* [What to work on]: The pictures in the data below are to be omitted; all else must be duplicated exactly.

[Collected data Boundary: Start]

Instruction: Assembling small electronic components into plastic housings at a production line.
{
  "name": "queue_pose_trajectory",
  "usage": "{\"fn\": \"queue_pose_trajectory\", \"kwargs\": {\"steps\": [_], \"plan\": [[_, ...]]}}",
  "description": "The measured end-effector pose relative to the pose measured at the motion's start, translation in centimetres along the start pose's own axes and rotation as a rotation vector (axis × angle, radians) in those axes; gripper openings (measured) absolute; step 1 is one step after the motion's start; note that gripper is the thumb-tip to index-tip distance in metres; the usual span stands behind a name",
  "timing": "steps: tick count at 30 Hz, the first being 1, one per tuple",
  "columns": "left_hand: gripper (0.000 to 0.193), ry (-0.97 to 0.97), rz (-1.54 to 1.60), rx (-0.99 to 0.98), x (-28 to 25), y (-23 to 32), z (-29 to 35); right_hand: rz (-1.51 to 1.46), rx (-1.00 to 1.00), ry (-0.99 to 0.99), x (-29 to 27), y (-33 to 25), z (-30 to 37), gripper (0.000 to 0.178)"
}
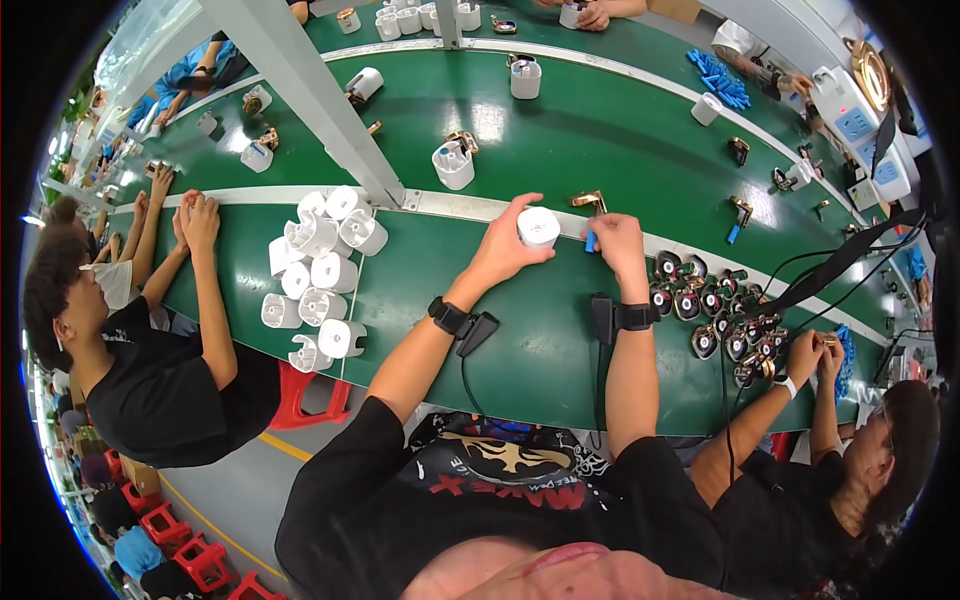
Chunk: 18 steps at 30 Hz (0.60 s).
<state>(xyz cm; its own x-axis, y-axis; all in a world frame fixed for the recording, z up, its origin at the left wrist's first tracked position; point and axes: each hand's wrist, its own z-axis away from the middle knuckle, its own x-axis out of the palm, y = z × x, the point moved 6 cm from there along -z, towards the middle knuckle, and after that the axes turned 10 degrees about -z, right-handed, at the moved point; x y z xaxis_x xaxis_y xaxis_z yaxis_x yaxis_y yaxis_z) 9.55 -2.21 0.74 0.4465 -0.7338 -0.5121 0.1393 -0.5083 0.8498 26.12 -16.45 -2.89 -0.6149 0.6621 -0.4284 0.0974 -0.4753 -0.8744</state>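
My left hand (507, 245) is closed around a white plastic housing (538, 228), a rounded cup-like shell, just above the green bench. Close to its right, my right hand (617, 243) pinches a small assembly with a slim blue cylinder (591, 240) below and a gold-coloured part (588, 199) on top. The housing and the assembly are apart. Left of my left arm lies a cluster of loose white housings (325, 272), some on their sides with their hollow insides showing. Beyond my right wrist spreads a pile of small black round parts (715, 300) with coppery and green bits.
A white rail (470, 207) divides my bench from a green conveyor belt (590, 130) carrying housings with parts in them (454, 164). A slanted grey post (310, 95) rises at left. Black cables (820, 275) hang at right. People sit working on both sides (140, 340).
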Motion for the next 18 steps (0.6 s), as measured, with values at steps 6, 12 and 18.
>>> {"fn": "queue_pose_trajectory", "kwargs": {"steps": [6, 12, 18], "plan": [[0.072, 0.149, 0.197, 0.055, 0.3, -0.9, -2.0, -1.619, 0.292, -0.325, 3.1, 0.3, 0.1, 0.027], [0.063, -0.012, 0.252, 0.100, 0.0, -1.3, -2.4, -1.873, 0.184, -0.235, 5.9, -2.0, 1.2, 0.025], [0.062, -0.073, 0.322, 0.108, -0.2, -1.0, -2.0, -1.663, -0.146, -0.138, 5.3, -3.1, 0.5, 0.028]]}}
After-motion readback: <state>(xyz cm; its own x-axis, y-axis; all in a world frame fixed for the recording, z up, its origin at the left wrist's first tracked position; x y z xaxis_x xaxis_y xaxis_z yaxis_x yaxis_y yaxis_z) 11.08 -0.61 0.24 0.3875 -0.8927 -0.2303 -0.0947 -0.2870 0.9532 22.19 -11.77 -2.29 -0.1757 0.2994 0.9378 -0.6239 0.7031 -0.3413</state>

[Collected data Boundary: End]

* [Solution]:
Instruction: Assembling small electronic components into plastic housings at a production line.
{
  "name": "queue_pose_trajectory",
  "usage": "{\"fn\": \"queue_pose_trajectory\", \"kwargs\": {\"steps\": [_], \"plan\": [[_, ...]]}}",
  "description": "The measured end-effector pose relative to the pose measured at the motion's start, translation in centimetres along the start pose's own axes and rotation as a rotation vector (axis × angle, radians) in those axes; gripper openings (measured) absolute; step 1 is one step after the motion's start; note that gripper is the thumb-tip to index-tip distance in metres; the usual span stands behind a name",
  "timing": "steps: tick count at 30 Hz, the first being 1, one per tuple",
  "columns": "left_hand: gripper (0.000 to 0.193), ry (-0.97 to 0.97), rz (-1.54 to 1.60), rx (-0.99 to 0.98), x (-28 to 25), y (-23 to 32), z (-29 to 35); right_hand: rz (-1.51 to 1.46), rx (-1.00 to 1.00), ry (-0.99 to 0.99), x (-29 to 27), y (-33 to 25), z (-30 to 37), gripper (0.000 to 0.178)"
}
Chunk: 18 steps at 30 Hz (0.60 s).
<state>(xyz cm; its own x-axis, y-axis; all in a world frame fixed for the recording, z up, its origin at the left wrist's first tracked position; point and axes: each hand's wrist, its own z-axis away from the middle knuckle, its own x-axis out of the palm, y = z × x, the point moved 6 cm from there along -z, towards the middle knuckle, and after that the axes turned 10 degrees about -z, right-handed, at the moved point; x y z xaxis_x xaxis_y xaxis_z yaxis_x yaxis_y yaxis_z) 9.55 -2.21 0.74 0.4465 -0.7338 -0.5121 0.1393 -0.5083 0.8498 26.12 -16.45 -2.89 -0.6149 0.6621 -0.4284 0.0974 -0.4753 -0.8744</state>
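My left hand (507, 245) is closed around a white plastic housing (538, 228), a rounded cup-like shell, just above the green bench. Close to its right, my right hand (617, 243) pinches a small assembly with a slim blue cylinder (591, 240) below and a gold-coloured part (588, 199) on top. The housing and the assembly are apart. Left of my left arm lies a cluster of loose white housings (325, 272), some on their sides with their hollow insides showing. Beyond my right wrist spreads a pile of small black round parts (715, 300) with coppery and green bits.
A white rail (470, 207) divides my bench from a green conveyor belt (590, 130) carrying housings with parts in them (454, 164). A slanted grey post (310, 95) rises at left. Black cables (820, 275) hang at right. People sit working on both sides (140, 340).
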Motion for the next 18 steps (0.6 s), as measured, with values at steps 6, 12 and 18.
>>> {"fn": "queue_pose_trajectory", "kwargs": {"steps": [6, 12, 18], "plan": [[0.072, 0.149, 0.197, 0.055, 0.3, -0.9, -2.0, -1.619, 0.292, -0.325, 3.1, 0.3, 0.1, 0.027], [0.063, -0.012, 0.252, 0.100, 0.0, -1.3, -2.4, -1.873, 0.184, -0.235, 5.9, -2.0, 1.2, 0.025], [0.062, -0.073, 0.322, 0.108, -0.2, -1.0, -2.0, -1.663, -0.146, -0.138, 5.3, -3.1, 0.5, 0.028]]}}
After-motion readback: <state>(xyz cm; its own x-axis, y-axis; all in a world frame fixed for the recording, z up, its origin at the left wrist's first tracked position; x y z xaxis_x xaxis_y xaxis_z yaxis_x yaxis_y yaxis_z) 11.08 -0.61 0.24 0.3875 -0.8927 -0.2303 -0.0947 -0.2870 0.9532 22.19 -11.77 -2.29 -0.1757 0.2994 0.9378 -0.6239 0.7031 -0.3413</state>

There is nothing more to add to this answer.